*** Begin section ***
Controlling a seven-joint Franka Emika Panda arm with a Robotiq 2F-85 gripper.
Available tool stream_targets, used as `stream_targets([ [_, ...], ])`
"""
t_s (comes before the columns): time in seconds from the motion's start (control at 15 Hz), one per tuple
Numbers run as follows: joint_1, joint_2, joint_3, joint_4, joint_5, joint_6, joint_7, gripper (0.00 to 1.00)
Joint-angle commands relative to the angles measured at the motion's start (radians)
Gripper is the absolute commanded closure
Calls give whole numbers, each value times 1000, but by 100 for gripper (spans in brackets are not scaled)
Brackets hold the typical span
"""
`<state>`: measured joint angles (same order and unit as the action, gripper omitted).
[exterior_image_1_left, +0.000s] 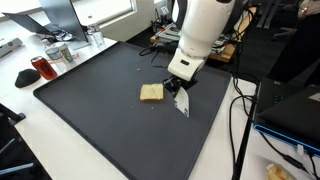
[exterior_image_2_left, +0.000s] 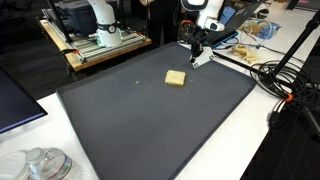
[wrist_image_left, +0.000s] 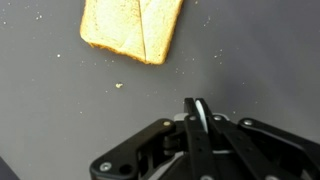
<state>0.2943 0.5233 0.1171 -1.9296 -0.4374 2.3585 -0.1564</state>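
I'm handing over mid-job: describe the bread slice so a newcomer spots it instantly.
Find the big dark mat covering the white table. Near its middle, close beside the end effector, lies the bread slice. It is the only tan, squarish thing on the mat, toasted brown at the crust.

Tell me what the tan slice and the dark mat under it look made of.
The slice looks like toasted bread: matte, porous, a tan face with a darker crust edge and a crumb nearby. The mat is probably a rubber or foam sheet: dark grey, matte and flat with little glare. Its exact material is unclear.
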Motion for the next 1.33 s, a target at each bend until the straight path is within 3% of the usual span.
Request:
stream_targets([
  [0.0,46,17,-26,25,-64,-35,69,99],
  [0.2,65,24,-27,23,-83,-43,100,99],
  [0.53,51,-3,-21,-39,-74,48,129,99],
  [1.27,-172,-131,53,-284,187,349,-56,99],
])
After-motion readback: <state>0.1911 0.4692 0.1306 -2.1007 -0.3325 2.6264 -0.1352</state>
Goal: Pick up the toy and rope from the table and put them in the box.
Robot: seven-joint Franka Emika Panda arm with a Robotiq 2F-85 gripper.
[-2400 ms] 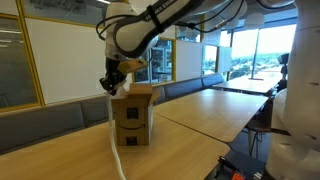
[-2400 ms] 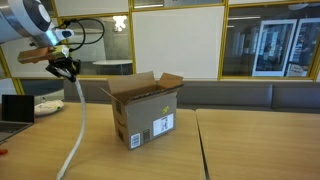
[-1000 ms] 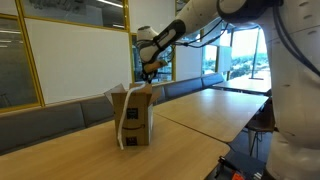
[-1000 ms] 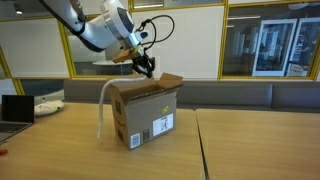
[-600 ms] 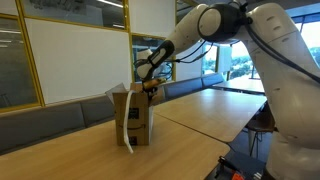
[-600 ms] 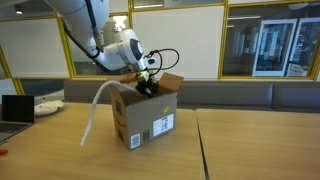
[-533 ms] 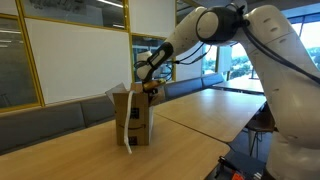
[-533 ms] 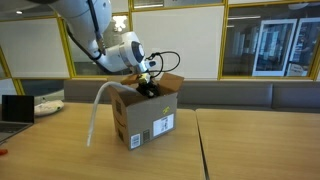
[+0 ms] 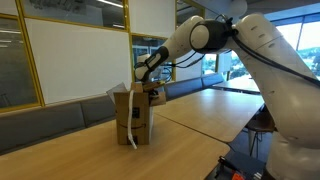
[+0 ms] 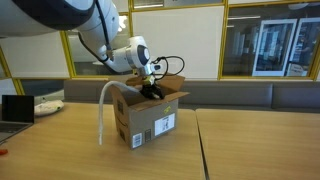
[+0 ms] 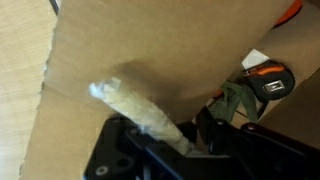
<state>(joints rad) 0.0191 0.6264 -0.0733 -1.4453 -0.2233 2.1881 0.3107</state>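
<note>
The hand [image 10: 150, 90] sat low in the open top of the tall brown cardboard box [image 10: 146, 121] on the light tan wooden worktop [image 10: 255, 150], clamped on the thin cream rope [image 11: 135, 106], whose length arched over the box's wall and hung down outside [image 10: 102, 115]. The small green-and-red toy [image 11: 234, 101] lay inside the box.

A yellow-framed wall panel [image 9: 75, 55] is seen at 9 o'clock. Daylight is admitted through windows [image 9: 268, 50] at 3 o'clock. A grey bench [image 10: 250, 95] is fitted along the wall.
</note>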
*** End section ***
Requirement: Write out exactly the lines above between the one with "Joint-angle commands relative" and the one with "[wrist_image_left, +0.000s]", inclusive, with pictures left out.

Your response:
Joint-angle commands relative to the angles measured at the motion's start (radians)
Gripper is the absolute commanded closure
Calls give whole numbers, each value times 1000, but by 100 for gripper (spans in brackets are not scaled)
Brackets hold the typical span
"""
`<state>`: measured joint angles (same order and unit as the action, gripper omitted).
[exterior_image_1_left, +0.000s] 
[exterior_image_2_left, +0.000s] 
[wrist_image_left, +0.000s] 

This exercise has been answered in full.